Durante meses, o presidente Simons defende uma nova lei. Mas as negociações nas últimas semanas estagnaram, e parece que o Facebook conseguiu sair relativamente fácil, prejudicando a privacidade do usuário em breve, sem passar por punições severas impostas pelo Congresso.

“Nossa autoridade nesses tipos de casos é bastante limitada, e é por isso que encorajamos o Congresso a considerar a legislação federal sobre privacidade”, disse Simons. “Mas, por enquanto, a única escolha do mundo real aqui era tomar um acordo histórico que proporcionasse proteção imediata e importante aos consumidores americanos, ou esperar anos para obter muito menos alívio.”

“Não é realmente uma grande escolha”, continuou ele.

Se o Congresso elaborasse um projeto de lei que capacitaria a FTC, primeiro precisaria delinear o que constitui uma violação de privacidade. Não está recebendo consentimento para coleta de dados?

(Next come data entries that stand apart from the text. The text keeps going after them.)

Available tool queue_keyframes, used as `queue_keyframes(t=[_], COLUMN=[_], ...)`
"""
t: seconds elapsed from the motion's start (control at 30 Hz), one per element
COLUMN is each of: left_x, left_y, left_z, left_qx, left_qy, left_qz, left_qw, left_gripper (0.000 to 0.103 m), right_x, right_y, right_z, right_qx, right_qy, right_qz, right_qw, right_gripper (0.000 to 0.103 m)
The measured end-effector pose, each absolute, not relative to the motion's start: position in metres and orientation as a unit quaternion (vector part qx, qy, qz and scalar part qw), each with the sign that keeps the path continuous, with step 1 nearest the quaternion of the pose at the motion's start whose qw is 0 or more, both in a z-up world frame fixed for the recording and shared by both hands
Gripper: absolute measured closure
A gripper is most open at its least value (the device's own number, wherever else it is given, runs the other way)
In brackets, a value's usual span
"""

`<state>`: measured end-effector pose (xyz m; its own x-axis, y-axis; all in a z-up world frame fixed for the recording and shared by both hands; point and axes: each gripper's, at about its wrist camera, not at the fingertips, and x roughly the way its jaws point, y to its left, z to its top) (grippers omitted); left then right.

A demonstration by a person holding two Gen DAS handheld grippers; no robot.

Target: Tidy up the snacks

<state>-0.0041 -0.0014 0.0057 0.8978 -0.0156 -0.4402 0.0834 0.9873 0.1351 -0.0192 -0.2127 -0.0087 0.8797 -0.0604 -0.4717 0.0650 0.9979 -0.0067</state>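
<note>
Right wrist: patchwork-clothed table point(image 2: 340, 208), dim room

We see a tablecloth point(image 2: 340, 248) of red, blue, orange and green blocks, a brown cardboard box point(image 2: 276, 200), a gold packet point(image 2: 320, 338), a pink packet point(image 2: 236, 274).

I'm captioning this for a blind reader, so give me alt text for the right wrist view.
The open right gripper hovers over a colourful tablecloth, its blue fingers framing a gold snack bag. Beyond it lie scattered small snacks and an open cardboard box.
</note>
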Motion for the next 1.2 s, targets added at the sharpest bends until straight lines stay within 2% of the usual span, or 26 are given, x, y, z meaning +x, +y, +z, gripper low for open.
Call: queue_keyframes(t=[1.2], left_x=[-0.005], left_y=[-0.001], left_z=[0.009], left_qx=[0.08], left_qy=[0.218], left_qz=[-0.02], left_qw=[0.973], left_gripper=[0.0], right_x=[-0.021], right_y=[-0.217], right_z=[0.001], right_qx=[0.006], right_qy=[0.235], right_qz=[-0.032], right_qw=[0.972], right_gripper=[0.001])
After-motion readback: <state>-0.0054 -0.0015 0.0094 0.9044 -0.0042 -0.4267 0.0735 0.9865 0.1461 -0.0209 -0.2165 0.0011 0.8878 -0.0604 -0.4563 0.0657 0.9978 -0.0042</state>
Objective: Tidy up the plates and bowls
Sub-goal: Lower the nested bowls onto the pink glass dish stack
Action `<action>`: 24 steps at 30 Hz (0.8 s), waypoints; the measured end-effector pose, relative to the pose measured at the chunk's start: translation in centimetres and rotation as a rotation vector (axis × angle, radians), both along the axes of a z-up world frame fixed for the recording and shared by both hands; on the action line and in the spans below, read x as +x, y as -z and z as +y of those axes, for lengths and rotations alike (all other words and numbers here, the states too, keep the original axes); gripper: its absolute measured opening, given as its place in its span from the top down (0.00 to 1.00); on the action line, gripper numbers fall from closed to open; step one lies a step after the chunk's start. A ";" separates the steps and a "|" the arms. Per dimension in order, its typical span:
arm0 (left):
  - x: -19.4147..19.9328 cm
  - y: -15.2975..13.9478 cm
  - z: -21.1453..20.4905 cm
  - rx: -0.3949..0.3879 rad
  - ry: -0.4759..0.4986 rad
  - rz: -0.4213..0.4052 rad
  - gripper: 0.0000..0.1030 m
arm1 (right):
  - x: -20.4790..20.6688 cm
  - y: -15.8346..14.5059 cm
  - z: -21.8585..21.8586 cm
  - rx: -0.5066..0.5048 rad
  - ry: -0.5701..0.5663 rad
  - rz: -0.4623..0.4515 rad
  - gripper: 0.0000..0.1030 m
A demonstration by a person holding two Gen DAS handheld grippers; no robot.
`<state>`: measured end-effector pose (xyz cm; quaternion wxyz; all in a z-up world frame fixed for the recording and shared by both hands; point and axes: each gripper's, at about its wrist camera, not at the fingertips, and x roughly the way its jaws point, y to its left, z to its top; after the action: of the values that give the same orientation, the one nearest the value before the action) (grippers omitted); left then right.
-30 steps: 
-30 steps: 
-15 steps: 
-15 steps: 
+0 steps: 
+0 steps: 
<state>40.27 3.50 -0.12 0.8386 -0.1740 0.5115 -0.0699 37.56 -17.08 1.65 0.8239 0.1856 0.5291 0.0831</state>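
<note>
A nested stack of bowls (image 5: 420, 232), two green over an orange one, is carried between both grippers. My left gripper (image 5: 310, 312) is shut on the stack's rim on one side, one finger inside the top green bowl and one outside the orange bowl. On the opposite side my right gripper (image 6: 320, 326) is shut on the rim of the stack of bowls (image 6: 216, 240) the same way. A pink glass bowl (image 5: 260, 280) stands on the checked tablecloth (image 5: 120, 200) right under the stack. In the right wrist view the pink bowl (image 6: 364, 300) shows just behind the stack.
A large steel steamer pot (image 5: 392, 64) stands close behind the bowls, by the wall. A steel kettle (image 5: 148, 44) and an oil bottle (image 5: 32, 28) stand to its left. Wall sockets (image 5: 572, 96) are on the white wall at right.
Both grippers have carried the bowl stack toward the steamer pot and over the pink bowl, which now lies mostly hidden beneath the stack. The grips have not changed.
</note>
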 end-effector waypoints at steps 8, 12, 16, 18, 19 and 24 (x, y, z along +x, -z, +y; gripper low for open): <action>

É uma empresa enganando os consumidores sobre o que está fazendo com seus dados? Talvez ambos e mais sejam considerados violações sob uma nova estrutura federal de privacidade. Se uma lei considerasse esses percalços como um ato ou prática enganosa, isso permitiria à FTC ir atrás das empresas de forma mais agressiva.

As conversas no Congresso teriam estagnado nos últimos dois meses quando se tratou de redigir uma lei de privacidade, mas os legisladores puderam ver o anúncio de ontem como motivo para reativar as discussões. Na sequência, alguns legisladores já publicaram declarações na esperança de ver uma ação mais rápida na frente legislativa.

“Esta pancada no pulso, nem mesmo uma bofetada, torna a ação do Congresso ainda mais urgente para estabelecer regras de privacidade fortes e aplicá-las vigorosamente”, disse o senador Richard Blumenthal (D-CT).